(Records drawn from a dataset)
_ _ _ _

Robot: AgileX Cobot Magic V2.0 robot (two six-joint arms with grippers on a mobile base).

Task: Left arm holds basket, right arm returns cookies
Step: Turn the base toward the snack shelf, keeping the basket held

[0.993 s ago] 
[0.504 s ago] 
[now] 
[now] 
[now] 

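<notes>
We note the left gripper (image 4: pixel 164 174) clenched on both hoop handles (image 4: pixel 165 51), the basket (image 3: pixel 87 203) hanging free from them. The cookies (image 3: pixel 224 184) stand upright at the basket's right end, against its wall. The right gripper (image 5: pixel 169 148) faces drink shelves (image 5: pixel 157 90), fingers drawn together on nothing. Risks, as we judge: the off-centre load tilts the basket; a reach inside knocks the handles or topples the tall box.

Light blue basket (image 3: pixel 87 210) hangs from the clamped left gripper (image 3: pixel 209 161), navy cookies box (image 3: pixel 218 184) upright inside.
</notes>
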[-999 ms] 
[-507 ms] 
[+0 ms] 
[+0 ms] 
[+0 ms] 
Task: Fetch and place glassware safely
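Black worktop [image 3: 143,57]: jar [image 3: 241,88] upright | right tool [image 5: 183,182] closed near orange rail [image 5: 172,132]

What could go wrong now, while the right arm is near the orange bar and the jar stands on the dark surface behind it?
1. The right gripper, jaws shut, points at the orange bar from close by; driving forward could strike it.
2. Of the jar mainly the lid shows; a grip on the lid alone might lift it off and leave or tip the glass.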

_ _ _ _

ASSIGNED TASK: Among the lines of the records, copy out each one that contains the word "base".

TASK ANSWER:
Robot: AgileX Cobot Magic V2.0 robot (two six-joint arms with grippers on a mobile base).
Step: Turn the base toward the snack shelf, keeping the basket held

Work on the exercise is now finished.